The transactions under this facility will be
covered under a tri-partite agreement involving the Indian subsidiary, its
non-resident parent / treasury and the AD bank. This agreement will include the
exact relationship of the Indian subsidiary or entity with its overseas related
entity, relative roles and responsibilities of the parties and the procedure for
the transactions, including settlement. The ISDA agreement between the AD bank
and the non-resident entity will be distinct from this agreement.
ii.
The non-resident entity should be incorporated in a
country that is member of the Financial Action Task Force (FATF) or member of a
FATF-Style Regional body.
iii.
The AD Bank may obtain KYC/ AML certification on
the lines of the format in Annex XVIII of the Master Direction on Risk
Management and Inter Bank Dealings, as amended from time to time.
iv.
The non-resident entity may approach an AD Cat-I
bank directly which handles the foreign exchange transactions of its subsidiary
for booking derivative contracts to hedge the currency risk of and on the
latter’s behalf.
v.
The non-resident entity may contract any product
either under the contracted route or on past performance basis, which the
Indian subsidiary is eligible to use.
vi.
The Indian subsidiary shall be responsible for
compliance with the rules, regulations and directions issued under FEMA 1999
and any other laws/rules/regulations applicable to these transactions in India.
vii.
The profit/ loss of the hedge transactions shall be
settled in the bank account and books of accounts of the Indian subsidiary. The
AD bank shall obtain from the Indian subsidiary an annual certificate by its
Statutory Auditors to this effect.
viii.
The concerned AD Bank shall be responsible for
monitoring all hedge transactions (OTC as well as exchange traded) booked by
the non-resident entity and ensuring that the Indian subsidiary has the
necessary underlying exposure for the hedge transactions.
ix.
AD banks shall report hedge contracts booked under
this facility by the non-resident related entity to CCIL’s trade repository
with a special identification tag.
[Annex
II to A.P. (DIR Series) Circular No. 41 dated March 21, 2017]
RESERVE
BANK OF INDIA
Financial Markets Regulatory Department
Central Office
Mumbai
Notification
No.FEMA.384/RB-2017
March
17, 2017
Foreign
Exchange Management (Foreign Exchange Derivative Contracts)

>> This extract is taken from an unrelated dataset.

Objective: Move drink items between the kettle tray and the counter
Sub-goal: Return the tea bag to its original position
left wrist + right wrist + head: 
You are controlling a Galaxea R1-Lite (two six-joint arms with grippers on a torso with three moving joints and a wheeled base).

(Amendment) Regulations, 2017
In exercise of the
powers conferred by clause (h) of sub-section (2) of section 47 of the Foreign
Exchange Management Act, 1999 (42 of 1999), the Reserve Bank hereby makes the
following amendments in the Foreign Exchange Management (Foreign Exchange Derivative
Contracts) Regulations, 2000 (Notification No. FEMA 25/RB-2000 dated May 3,
2000), namely:-
1. Short Title and
Commencement
(i)
These regulations may be called the Foreign Exchange Management (Foreign
Exchange Derivative Contracts) (Amendment) Regulations, 2017.
(ii) They shall be come
in to force from the date of their publication in the Official Gazette.
2. Amendment under
Schedule II: In the Foreign Exchange Management (Foreign
Exchange Derivative Contracts) Regulations, 2000 (Notification No. FEMA
25/RB-2000 dated May 3, 2000), in Schedule II, after the existing para 6, the
following shall be added, namely:
A non-resident may enter
into a foreign exchange derivative contract with an Authorised Dealer bank in
India to hedge an exposure to exchange risk of and on behalf of its Indian
subsidiary in respect of the said subsidiary’s transactions subject to such
terms and conditions as may be stipulated by the Reserve Bank from time to
time.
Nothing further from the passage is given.